The Baltic War(45)
How else describe that titan who stood behind the boy? Who had in some way, even been responsible for creating him. A brute on the outside, but underneath . . .
Rubens resumed his walk. Very slowly now, because his thoughts were mostly elsewhere.
The cardinal-infante's confidences had come as no surprise. Rubens had been expecting them, before too long. The enemy's proposal to allow their prime minister to fly to Amsterdam and land safely beyond the walls right in front of the Spanish guns had simply been the immediate trigger. Had the proposal not been made, the prince would still have done the same a bit later.
Rubens had seen it coming, for weeks. Partly because, from his long experience as a diplomat, he could see the logic and sense the way it was unfolding in the mind of the prince who sought his advice and counsel. But mostly for the simplest reason of all.
Pieter Paul Rubens, a man who had been faithful to the Habsburgs all his life—and he was now fifty-six years old—had come to the edge of treason. To call things by the name that almost everyone would soon be calling it. Granted, the difference between a "traitor" and a "loyalist" being something that only history could finally pass verdict upon. If Don Fernando's scheme succeeded, the world would only remember the success. All but a sullen few would forget that the triumph began with treason, for treason it surely was—just as surely as Rubens would be executed for it, if the prince's plans failed and Rubens fell into the hands of the Spanish crown.

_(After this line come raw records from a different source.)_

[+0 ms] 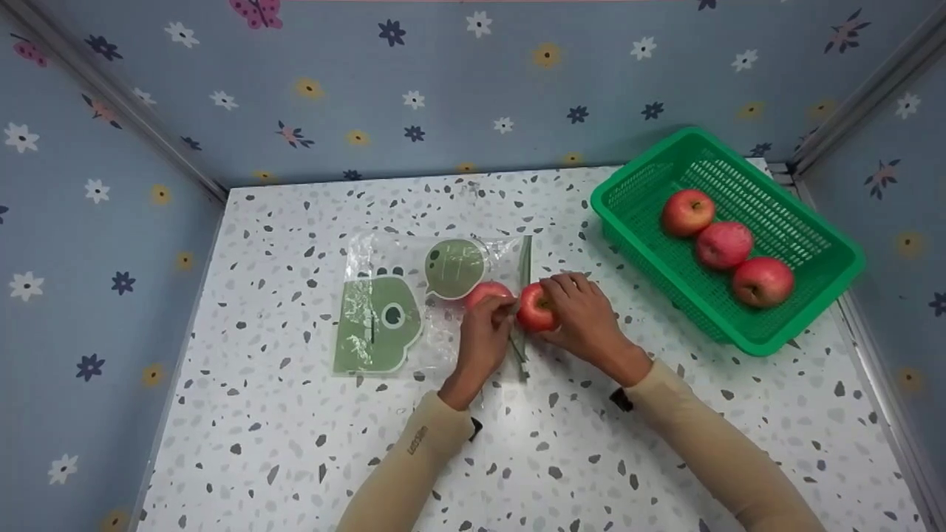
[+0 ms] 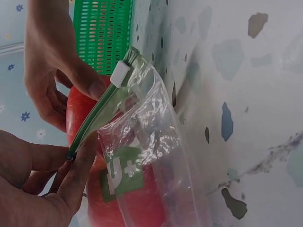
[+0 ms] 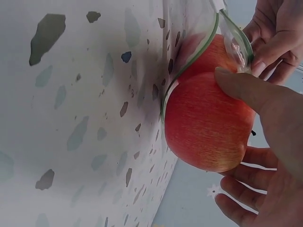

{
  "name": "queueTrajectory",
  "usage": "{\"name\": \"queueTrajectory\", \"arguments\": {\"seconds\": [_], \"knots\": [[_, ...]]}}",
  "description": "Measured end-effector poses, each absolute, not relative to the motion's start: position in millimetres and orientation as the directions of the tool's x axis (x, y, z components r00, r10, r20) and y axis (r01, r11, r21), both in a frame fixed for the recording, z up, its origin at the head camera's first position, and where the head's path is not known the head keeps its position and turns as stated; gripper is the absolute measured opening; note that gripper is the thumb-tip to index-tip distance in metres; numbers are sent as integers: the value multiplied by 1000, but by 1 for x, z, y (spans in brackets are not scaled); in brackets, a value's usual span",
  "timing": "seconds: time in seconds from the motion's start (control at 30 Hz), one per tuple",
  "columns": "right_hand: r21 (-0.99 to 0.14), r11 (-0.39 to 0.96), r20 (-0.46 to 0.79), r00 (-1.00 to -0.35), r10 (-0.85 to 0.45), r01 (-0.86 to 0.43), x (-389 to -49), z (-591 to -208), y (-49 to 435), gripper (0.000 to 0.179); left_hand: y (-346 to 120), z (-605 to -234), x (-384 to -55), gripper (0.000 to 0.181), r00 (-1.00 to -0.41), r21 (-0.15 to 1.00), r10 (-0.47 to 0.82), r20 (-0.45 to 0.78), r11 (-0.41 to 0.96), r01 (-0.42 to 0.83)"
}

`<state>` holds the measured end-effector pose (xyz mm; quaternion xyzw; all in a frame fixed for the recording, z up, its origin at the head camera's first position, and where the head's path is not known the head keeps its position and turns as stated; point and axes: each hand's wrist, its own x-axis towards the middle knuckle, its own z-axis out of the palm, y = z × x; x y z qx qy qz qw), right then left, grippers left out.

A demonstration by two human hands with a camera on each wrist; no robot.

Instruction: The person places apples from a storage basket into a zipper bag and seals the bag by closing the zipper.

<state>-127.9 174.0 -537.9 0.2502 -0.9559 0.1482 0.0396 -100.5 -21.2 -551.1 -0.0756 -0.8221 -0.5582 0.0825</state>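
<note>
A clear zip bag (image 1: 436, 347) with green dinosaur prints lies flat on the table, its green-edged mouth facing right. One red apple (image 2: 142, 203) is inside it, near the mouth. My left hand (image 1: 484, 332) pinches the upper edge of the mouth between thumb and fingers, holding it raised. My right hand (image 1: 587, 318) grips a second red apple (image 3: 210, 123), thumb on one side and fingers on the other, right at the bag's opening. A white slider (image 2: 120, 74) sits on the zip near one end.
A green plastic basket (image 1: 650, 277) stands at the right of the speckled table (image 1: 281, 458), with three red apples (image 1: 725, 244) in it. Panels with a flower pattern (image 1: 443, 89) enclose the table at the back and both sides.
</note>
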Motion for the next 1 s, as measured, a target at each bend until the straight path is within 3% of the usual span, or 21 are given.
{"name": "queueTrajectory", "arguments": {"seconds": [0.3,0.77,1.0], "knots": [[-276,847,135,-891,-433,-454,-128,-540,169,82,-20,-546,-99,26,-986,922,27,167,350,166],[-260,839,233,-874,-426,-478,-131,-545,160,82,-21,-546,-99,29,-985,911,38,169,374,171],[-298,854,177,-904,-389,-426,-132,-543,155,83,-20,-545,-99,28,-988,914,33,154,376,154]]}}
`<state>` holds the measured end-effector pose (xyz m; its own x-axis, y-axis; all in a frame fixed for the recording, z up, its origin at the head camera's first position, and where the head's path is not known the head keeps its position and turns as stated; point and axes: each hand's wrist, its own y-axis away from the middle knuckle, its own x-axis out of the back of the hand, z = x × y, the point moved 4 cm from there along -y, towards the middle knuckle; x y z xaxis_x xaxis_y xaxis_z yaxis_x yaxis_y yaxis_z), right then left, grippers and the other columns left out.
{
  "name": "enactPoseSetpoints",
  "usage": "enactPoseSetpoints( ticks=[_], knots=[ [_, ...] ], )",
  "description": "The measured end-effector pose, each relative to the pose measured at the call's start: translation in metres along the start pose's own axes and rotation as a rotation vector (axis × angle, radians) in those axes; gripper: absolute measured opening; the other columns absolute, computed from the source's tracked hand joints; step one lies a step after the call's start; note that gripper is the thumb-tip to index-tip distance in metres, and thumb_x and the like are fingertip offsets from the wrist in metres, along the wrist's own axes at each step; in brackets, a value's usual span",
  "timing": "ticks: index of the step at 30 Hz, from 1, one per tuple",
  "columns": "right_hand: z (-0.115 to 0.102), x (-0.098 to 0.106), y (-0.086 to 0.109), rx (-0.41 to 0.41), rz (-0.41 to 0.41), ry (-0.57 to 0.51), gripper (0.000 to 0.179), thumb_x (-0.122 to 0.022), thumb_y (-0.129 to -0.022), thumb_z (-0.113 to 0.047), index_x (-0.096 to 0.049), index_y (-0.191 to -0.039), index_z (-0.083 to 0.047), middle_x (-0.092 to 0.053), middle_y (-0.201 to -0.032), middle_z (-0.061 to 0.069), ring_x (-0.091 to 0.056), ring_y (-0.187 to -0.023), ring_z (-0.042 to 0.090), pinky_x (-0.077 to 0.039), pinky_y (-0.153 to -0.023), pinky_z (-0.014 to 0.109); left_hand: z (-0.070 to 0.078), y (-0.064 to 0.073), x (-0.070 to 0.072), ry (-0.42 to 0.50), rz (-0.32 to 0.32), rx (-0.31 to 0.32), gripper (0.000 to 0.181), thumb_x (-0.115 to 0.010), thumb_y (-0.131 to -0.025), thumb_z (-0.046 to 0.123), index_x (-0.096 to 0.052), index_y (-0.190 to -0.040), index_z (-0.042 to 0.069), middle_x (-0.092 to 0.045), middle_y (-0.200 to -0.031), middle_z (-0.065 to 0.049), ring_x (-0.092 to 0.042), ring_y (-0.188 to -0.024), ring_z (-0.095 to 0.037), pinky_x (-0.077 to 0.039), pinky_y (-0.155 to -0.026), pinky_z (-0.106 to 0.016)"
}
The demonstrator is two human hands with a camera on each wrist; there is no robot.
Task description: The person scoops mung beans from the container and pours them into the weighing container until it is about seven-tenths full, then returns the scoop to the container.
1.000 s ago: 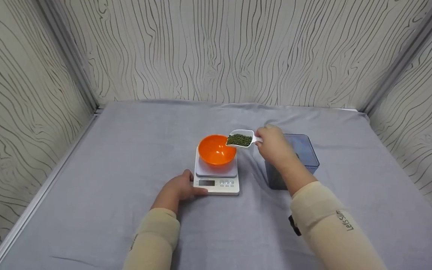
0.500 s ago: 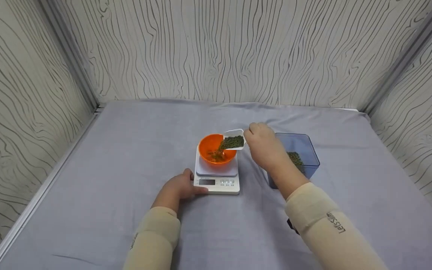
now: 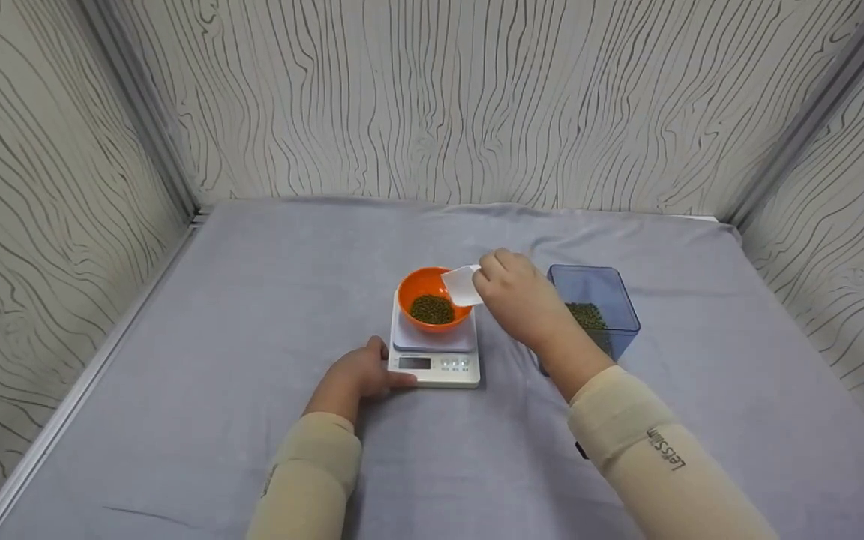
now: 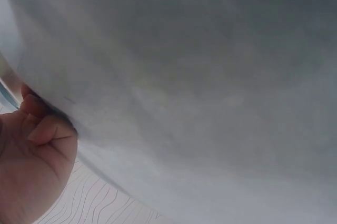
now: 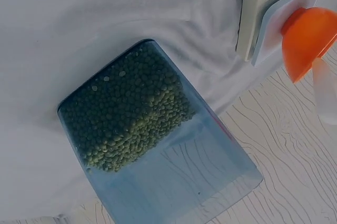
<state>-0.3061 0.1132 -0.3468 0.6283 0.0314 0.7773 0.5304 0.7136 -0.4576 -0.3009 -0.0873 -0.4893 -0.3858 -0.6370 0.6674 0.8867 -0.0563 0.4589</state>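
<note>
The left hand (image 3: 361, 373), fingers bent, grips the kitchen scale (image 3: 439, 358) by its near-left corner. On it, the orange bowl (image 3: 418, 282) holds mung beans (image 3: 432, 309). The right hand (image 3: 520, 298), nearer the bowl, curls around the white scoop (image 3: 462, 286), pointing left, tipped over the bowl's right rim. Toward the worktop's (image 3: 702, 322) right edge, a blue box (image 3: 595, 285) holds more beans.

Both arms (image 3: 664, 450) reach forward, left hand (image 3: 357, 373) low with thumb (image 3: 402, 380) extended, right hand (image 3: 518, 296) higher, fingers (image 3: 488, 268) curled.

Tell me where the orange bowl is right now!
In the head view, the orange bowl is near the middle, sitting on the white scale, with the white scoop tipped at its right side.
</note>
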Motion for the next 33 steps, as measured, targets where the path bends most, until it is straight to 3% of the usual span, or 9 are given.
enactPoseSetpoints(
  ticks=[8, 11, 15, 21, 26, 33],
  knots=[
    [0.011, -0.007, 0.006, -0.136, -0.047, -0.137, 0.013, -0.059, -0.075, 0.009, -0.06, -0.086, 0.002, -0.054, -0.088, 0.013, -0.049, -0.079, 0.029, -0.044, -0.072, 0.04, -0.002, -0.001, -0.001, 0.033, -0.003, 0.035, 0.085, -0.076, -0.063, 0.053, -0.04, -0.128, 0.012, -0.051, -0.123, -0.01, -0.046, -0.102, -0.026, -0.032, -0.1, -0.047],
    [0.013, -0.007, 0.007, -0.178, -0.047, -0.198, 0.011, -0.064, -0.075, 0.006, -0.059, -0.084, 0.002, -0.053, -0.085, 0.013, -0.05, -0.077, 0.03, -0.043, -0.071, 0.04, -0.004, -0.001, 0.0, 0.018, 0.003, 0.02, 0.08, -0.076, -0.064, 0.053, -0.042, -0.124, 0.012, -0.053, -0.117, -0.009, -0.047, -0.099, -0.026, -0.035, -0.097, -0.045],
    [0.02, -0.005, 0.01, -0.273, -0.04, -0.339, 0.016, -0.07, -0.073, 0.003, -0.06, -0.085, 0.002, -0.052, -0.082, 0.013, -0.05, -0.077, 0.031, -0.044, -0.072, 0.041, -0.003, 0.0, 0.001, 0.008, 0.014, -0.001, 0.076, -0.076, -0.065, 0.052, -0.044, -0.121, 0.011, -0.054, -0.113, -0.01, -0.047, -0.097, -0.026, -0.037, -0.095, -0.043],
    [0.039, -0.002, 0.02, -0.447, -0.005, -0.549, 0.017, -0.071, -0.072, 0.004, -0.062, -0.087, 0.003, -0.055, -0.083, 0.015, -0.053, -0.081, 0.034, -0.044, -0.076, 0.044, -0.002, 0.001, 0.0, 0.043, 0.005, 0.013, 0.083, -0.077, -0.064, 0.052, -0.042, -0.128, 0.012, -0.051, -0.123, -0.01, -0.045, -0.102, -0.027, -0.032, -0.1, -0.046],
    [0.059, 0.0, 0.032, -0.51, -0.019, -0.569, 0.016, -0.069, -0.074, 0.003, -0.061, -0.087, 0.005, -0.058, -0.088, 0.018, -0.054, -0.087, 0.035, -0.043, -0.081, 0.045, -0.001, 0.002, 0.0, 0.049, 0.008, 0.013, 0.08, -0.077, -0.063, 0.051, -0.043, -0.125, 0.014, -0.052, -0.12, -0.01, -0.045, -0.101, -0.027, -0.032, -0.1, -0.047],
    [0.09, 0.014, 0.053, -0.569, -0.112, -0.53, 0.017, -0.066, -0.079, -0.001, -0.062, -0.094, 0.006, -0.057, -0.093, 0.02, -0.053, -0.09, 0.036, -0.042, -0.082, 0.047, -0.001, 0.002, 0.0, 0.058, 0.004, 0.017, 0.085, -0.077, -0.064, 0.051, -0.04, -0.131, 0.013, -0.049, -0.127, -0.011, -0.045, -0.106, -0.027, -0.03, -0.102, -0.048]
  ],
)
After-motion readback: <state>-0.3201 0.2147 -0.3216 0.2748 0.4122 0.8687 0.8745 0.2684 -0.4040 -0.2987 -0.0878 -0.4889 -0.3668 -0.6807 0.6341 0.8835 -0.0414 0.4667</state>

For, even before the prince spoke, Rubens had already decided he would support the plot and do everything in his power to make it succeed.
And why? Because a titan had been set loose in the world, and the monster had a mind more cold and savage and ruthless than any king or prince of the day. Not since Constantine, Rubens thought, had such a terrible soul walked the earth. Perhaps not since Alexander.
And there, of course, lay the quandary. For had not Constantine created the basis for the triumph of the true church? Had not Alexander, before him, created the world in which that church could arise?
Let the churchmen and the theologians insist that Constantine was a saint who had been impelled by his own faith. What difference did it make? Suppose the opposite were true, and the Roman emperor had been motivated by nothing beyond his own ambition. The result was the same, no?
Rubens had reached his quarters, now. He could hear his wife chatting with a servant in the kitchen, but he passed by the entrance and went to the room set aside for his work. There, as if driven by compulsion, he opened a drawer and drew out the document. He still had the original papers the nurse had left behind. Acting, he was quite certain, on another's orders.
How to Make Chloramphenicol
The pages that followed that title gave precise instructions for how to manufacture the world's most potent medicine.
The monster's stiletto, that the creature had driven into the heart of the world's greatest dynasty, his aim guided by a dragon's cunning and the force of the thrust by a titan's thews.
Who else could have conceived such an assassin's stroke?
For a moment, he had to fight not to crush the papers in his hands. Those papers that had opened the door to treason.
A sudden burst of laughter from the kitchen drew him there, again as if under compulsion.
When he entered, his wife looked up at him, smiling. Helena Fourment, only nineteen years old, of whom he was very fond. He would have five children by her, the first of whom was now sitting on her lap. The last child would be born eight months after his death at the age of sixty-three. Which would seem to indicate that he never lost that affection, even at the end—nor the ability to express it.
Seven years from now.
Perhaps. That was his biography in another world. Who could say, in this one?
But he wasn't really looking at Helena. He was seeing another face there. That of his first wife, Isabella Brant, whom he had also loved.
But that was the past, fixed, certain. Not something even the monster and his minions could change.
Isabella had died five years before the Ring of Fire. Taken from him by disease, at the age of thirty-five, in the prime of her life.
He looked now at his new daughter. Barely one year old. He had named her Clara Johanna, in memory of his first daughter by Isabella, Clara Serena.
Who had also been taken from him by disease, at the age of twelve. One of many struck down by another epidemic.
"Is something wrong, husband?"
"No, dearest. I'm . . . simply preoccupied."
And he was, suddenly. With a glorious burst of inspiration, such as he had not felt in years. Not since he first saw the up-time book that depicted his life and work—much of which he still hadn't done, or even conceived of—and sensed a great emptiness yawning beneath him.